- AUD/USD picks up bids to refresh intraday high, extends the previous day’s rebound.
- Downbeat oscillators fail to back Thursday’s U-turn from 38.2% Fibonacci retracement.
- Bottom line of bullish channel prods Aussie pair’s immediate upside.
AUD/USD stays on the front foot around 0.6640 as it defends the previous day’s gains after bouncing off a six-week low. In doing so, the Aussie pair approaches the support-turned-resistance line stretched from early March, forming part of the previous bullish channel.
It’s worth noting, however, that the bearish MACD signals and sluggish RSI (14), can challenge the AUD/USD bulls around the 0.6655 previous support.
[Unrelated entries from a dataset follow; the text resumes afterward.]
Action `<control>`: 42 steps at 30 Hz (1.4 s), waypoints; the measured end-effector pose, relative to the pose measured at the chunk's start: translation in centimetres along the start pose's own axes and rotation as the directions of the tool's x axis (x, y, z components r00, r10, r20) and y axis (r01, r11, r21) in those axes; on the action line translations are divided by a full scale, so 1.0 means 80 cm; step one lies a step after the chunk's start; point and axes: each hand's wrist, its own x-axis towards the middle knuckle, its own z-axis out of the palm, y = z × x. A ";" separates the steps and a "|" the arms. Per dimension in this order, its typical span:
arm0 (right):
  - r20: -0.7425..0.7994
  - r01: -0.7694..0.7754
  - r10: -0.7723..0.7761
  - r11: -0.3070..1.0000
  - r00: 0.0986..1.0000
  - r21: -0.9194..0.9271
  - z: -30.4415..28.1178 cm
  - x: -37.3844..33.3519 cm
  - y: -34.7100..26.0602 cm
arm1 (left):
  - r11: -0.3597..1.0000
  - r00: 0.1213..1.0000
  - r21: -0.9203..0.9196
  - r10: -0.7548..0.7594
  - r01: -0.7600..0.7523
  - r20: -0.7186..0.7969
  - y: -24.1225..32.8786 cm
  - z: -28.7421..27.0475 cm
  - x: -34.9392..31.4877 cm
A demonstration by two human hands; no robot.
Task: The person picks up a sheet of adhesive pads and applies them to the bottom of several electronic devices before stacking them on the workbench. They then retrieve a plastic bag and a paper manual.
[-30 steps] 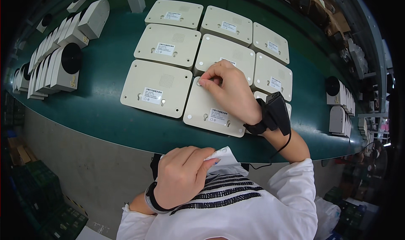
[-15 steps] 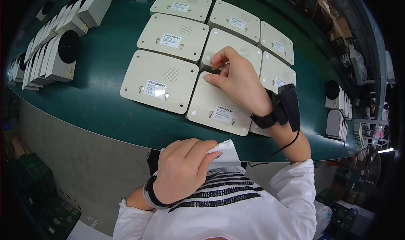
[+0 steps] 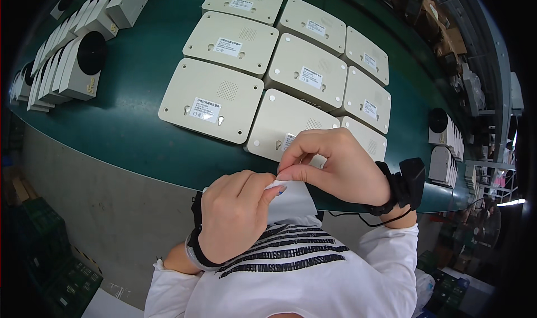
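Observation:
My left hand [image 3: 238, 214] is closed on a white sheet [image 3: 299, 203], pinching its upper edge between thumb and fingers in front of my shirt. The sheet is curled over at the top. My right hand [image 3: 341, 164] meets it there, thumb and fingertips pinched together; anything between them is too small to make out. Just beyond lies a beige box [image 3: 272, 122], partly covered by my right hand, with round pale pads at its visible left corners. The middle box [image 3: 307, 55] carries similar pads at its corners, while the near left box [image 3: 196, 88] has dark corner holes.
Several beige boxes with labels, keyhole slots and dotted grilles lie in rows on the green table [image 3: 112, 133]. White units with black discs [image 3: 92, 58] line up at left, and more units [image 3: 443, 164] stand at right. A cable hangs from my right wrist device [image 3: 411, 184].
My right hand has come back from the corner between the middle boxes to the sheet's edge at my left hand. The middle box is now uncovered. My left hand has risen slightly with the sheet.

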 end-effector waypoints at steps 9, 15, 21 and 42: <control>0.068 0.042 -0.029 0.980 0.997 -0.194 0.003 0.014 -0.008 | 0.999 0.998 -0.040 0.006 -0.008 -0.059 -0.004 -0.002 -0.008; -0.216 0.050 -0.065 0.996 0.974 -0.073 0.035 0.069 0.023 | 0.992 0.996 -0.111 -0.059 0.052 -0.059 -0.015 -0.012 -0.019; -0.268 0.098 -0.150 0.975 0.952 -0.199 0.052 0.080 0.040 | 0.989 0.997 -0.129 -0.072 0.067 -0.036 -0.022 -0.015 -0.023; -0.268 0.045 -0.116 0.965 0.956 -0.258 0.046 0.083 0.031 | 0.990 0.996 -0.118 -0.084 0.080 -0.027 -0.033 -0.009 -0.019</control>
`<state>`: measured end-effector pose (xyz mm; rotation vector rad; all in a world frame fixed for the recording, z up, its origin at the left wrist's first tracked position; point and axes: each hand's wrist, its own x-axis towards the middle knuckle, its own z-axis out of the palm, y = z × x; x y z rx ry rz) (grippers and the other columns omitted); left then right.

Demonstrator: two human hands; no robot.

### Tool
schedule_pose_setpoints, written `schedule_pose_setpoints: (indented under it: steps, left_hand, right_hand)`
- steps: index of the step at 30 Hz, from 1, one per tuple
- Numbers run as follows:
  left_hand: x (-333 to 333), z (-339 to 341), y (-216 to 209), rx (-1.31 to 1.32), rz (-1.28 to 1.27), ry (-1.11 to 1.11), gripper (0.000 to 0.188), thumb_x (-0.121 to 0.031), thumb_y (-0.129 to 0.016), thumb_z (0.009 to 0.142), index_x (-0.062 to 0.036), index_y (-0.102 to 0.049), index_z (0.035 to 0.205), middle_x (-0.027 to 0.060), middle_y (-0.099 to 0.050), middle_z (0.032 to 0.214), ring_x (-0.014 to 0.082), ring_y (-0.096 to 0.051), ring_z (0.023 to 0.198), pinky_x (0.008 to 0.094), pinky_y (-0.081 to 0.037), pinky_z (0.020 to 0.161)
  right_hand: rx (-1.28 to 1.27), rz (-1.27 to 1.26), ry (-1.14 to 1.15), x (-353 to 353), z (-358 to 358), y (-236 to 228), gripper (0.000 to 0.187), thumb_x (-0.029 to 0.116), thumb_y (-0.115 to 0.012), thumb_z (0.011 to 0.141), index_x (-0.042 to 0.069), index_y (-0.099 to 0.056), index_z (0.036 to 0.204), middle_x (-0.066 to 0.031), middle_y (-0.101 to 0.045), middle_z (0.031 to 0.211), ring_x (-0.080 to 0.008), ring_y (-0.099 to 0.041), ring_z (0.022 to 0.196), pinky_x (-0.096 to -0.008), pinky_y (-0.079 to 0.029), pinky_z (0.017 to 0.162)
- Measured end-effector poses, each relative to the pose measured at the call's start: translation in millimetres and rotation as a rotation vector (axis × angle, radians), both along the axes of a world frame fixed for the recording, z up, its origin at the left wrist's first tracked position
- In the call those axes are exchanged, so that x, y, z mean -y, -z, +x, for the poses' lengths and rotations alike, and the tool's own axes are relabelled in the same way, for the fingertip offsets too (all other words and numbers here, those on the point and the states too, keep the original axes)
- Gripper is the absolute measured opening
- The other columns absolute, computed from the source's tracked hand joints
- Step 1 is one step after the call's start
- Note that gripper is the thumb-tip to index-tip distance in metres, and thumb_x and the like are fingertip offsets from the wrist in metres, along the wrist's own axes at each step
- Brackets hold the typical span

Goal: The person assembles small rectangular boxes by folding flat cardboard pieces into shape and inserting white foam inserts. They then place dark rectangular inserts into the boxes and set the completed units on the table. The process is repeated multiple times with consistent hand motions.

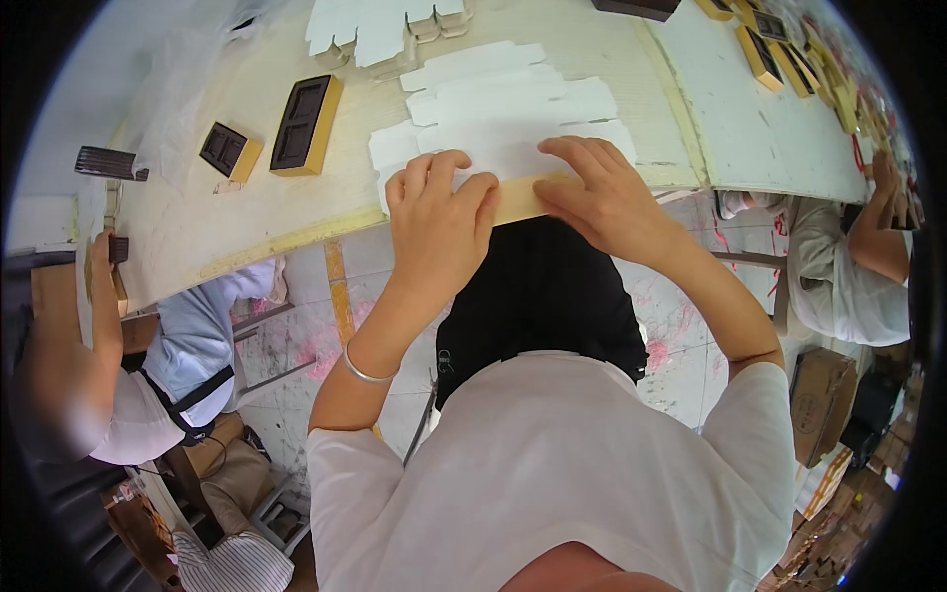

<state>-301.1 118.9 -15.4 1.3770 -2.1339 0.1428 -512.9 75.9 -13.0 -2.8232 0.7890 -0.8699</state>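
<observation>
A stack of flat white cardboard box blanks (483, 118) with cut flaps lies at the near edge of the table, in front of my body. A pale gold strip (520, 198) of the nearest blank shows along the table edge between my hands. My left hand (439, 212) has its fingers curled and its thumb at the left end of this strip. At the strip's right end my right hand (604, 197) grips with bent fingers, its thumb and index finger apart over the white card. The undersides of the fingers are hidden.
Gold boxes with dark trays, one long (306, 126) and one small (230, 150), stand to the left. More folded white card (380, 30) lies at the back. Gold boxes (779, 59) are piled far right. Co-workers sit left (187, 365) and right (838, 266).
</observation>
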Motion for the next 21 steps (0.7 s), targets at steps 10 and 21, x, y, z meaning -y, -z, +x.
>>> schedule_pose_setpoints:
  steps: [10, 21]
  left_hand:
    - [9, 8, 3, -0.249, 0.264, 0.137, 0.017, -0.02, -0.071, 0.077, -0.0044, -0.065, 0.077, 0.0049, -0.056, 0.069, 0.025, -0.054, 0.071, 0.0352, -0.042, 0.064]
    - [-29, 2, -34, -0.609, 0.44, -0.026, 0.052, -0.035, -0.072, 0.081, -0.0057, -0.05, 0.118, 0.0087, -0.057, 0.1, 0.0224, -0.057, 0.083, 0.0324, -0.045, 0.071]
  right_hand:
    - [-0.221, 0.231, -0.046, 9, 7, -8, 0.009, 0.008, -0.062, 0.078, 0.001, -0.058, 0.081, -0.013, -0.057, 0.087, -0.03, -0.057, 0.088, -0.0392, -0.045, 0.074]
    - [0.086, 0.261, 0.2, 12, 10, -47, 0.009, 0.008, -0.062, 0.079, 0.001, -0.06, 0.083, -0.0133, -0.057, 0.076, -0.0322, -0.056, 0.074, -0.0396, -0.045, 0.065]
In a case where the Aussie buyers manage to cross the 0.6655 hurdle, its run-up towards the 50% Fibonacci retracement level of the June-October 2022 downturn, near 0.6725, can’t be ruled out.
However, the 100-DMA and the top line of the aforementioned channel, respectively near 0.6795 and 0.6835, can challenge the AUD/USD bulls afterward.
Should the Aussie pair buyers manage to keep the reins past 0.6835, they can retake the driver’s seat.
Meanwhile, the 38.2% Fibonacci retracement level of 0.6595 restricts the immediate downside of the AUD/USD pair. Following that, the yearly low marked in March around 0.6565 will be in the spotlight.
If the AUD/USD bears manage to conquer the 0.6565 support, multiple levels near 0.6530-25 can challenge the Aussie pair’s downside before giving control to the sellers.
Overall, AUD/USD remains on the bear’s radar even if the upside room appears limited.